Does the area around your home have a lot of trees? Cats love to perch high up trees or in thick bushes. They are less likely to be bothered when hiding in such places.
If a cat shows up in your home and looks restless, it probably lost its way home. Though cats love to wander, sometimes they get way above their heads and get lost. Since home means a warm safe house, yours could be the most attractive in the neighborhood.
Do not approach a lonely cat that shows aggression. It is better to call the animal shelter to handle the feline.
Does the lost cat appear restless and worried? If it runs to you for comfort, then it is friendly enough to let you approach.
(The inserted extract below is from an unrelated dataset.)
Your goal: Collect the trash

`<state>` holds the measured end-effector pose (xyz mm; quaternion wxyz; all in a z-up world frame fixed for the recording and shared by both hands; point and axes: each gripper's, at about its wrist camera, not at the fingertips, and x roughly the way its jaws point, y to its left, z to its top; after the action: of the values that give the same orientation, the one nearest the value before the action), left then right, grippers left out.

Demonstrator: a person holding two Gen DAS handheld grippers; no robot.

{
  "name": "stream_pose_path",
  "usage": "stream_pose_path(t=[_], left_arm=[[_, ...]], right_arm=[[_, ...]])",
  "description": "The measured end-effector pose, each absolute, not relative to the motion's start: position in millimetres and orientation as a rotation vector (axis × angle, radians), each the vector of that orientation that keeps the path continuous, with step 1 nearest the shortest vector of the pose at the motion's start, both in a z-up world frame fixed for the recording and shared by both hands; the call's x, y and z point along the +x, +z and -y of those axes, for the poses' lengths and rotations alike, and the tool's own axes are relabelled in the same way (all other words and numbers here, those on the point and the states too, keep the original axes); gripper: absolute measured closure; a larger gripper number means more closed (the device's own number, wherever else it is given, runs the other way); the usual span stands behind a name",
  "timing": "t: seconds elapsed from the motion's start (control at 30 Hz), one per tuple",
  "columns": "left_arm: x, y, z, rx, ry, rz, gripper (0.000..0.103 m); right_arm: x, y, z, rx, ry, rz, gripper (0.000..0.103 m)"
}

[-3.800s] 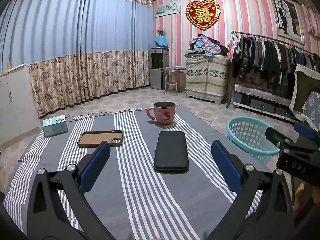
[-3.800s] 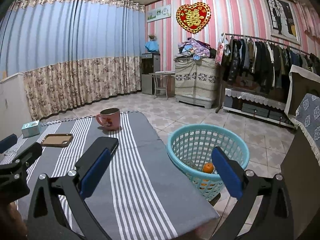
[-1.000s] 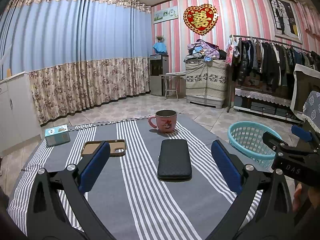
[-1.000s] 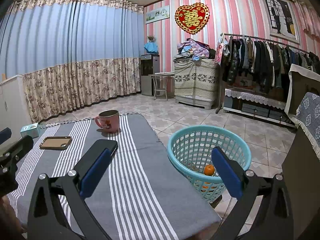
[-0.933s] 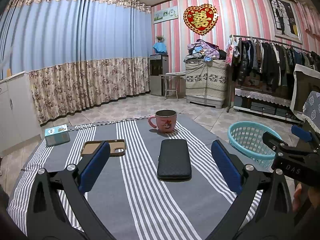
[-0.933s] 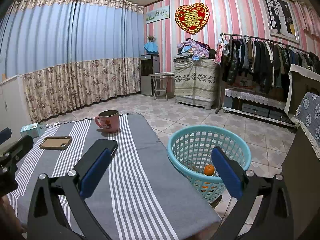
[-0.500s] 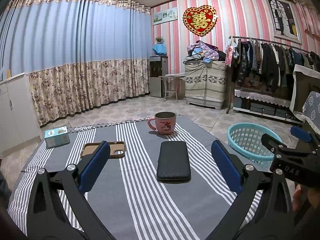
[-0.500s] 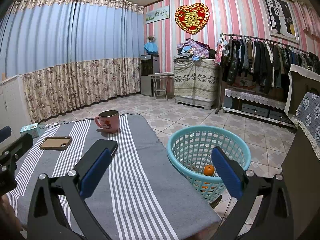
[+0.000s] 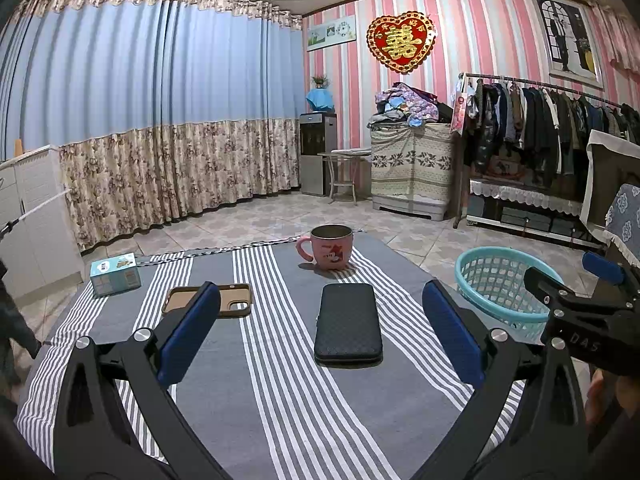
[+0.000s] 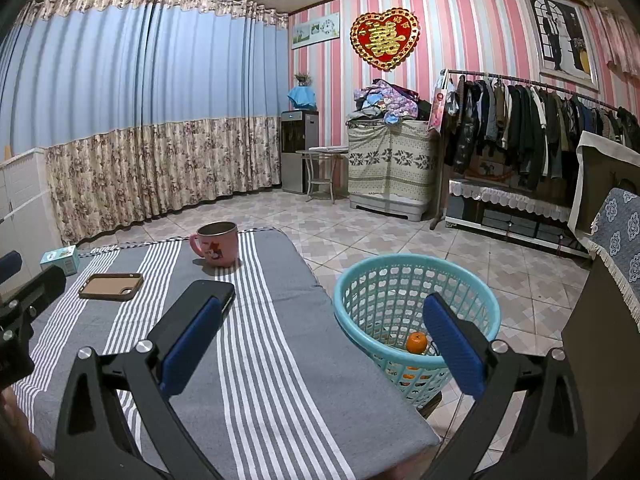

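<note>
A teal plastic basket stands on the floor off the table's right edge, with an orange inside; it also shows in the left wrist view. My left gripper is open and empty above the near part of the striped table, facing a black case. My right gripper is open and empty above the table's right edge, beside the basket.
On the table stand a pink mug, a brown phone case and a small teal box. A clothes rack and a cloth-covered cabinet stand at the back across a tiled floor.
Both grippers stay open and empty. The left wrist view has drifted slightly back and up; nothing on the table has moved.
</note>
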<state>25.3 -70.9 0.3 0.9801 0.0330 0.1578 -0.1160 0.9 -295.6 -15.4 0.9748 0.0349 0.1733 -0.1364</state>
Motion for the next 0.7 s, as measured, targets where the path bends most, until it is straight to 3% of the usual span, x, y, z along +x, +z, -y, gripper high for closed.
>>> stream_pose_path(t=[0.7], left_arm=[[33.5,7.8,69.9,0.066,-0.232,-0.316,0.005]], right_arm=[[0.9,-14.3,295.2,0.072,-0.275,-0.348,0.004]])
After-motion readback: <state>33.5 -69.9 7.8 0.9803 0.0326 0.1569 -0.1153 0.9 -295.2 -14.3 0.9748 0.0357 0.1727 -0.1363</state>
Check if the cat is wearing a collar that has a contact number you can call.
First, look to see if they have any collar, tags, or other obvious signs they belong to someone.
-Ameera Mills, animalwised.com
Ask your neighbors if they lost a pet or be on the lookout for ‘Missing Cat’ posters. If you cannot find the owner, consider surrendering the pet to a shelter. Rehoming the lost cat is another option.
If you notice a new cat hanging around your house, it may be looking for food, a feline friend, or a new home. Do not approach a lost cat if it shows aggression. Try and locate its owner and if impossible, surrender the cat to a shelter or adopt it if you can.
If the cat is friendly, check to see if it is wearing a tag or a collar. Do not feed a stray cat if you do not want it to keep coming back. Call the local shelter to retrieve the cat if it shows aggression or threatens your pet.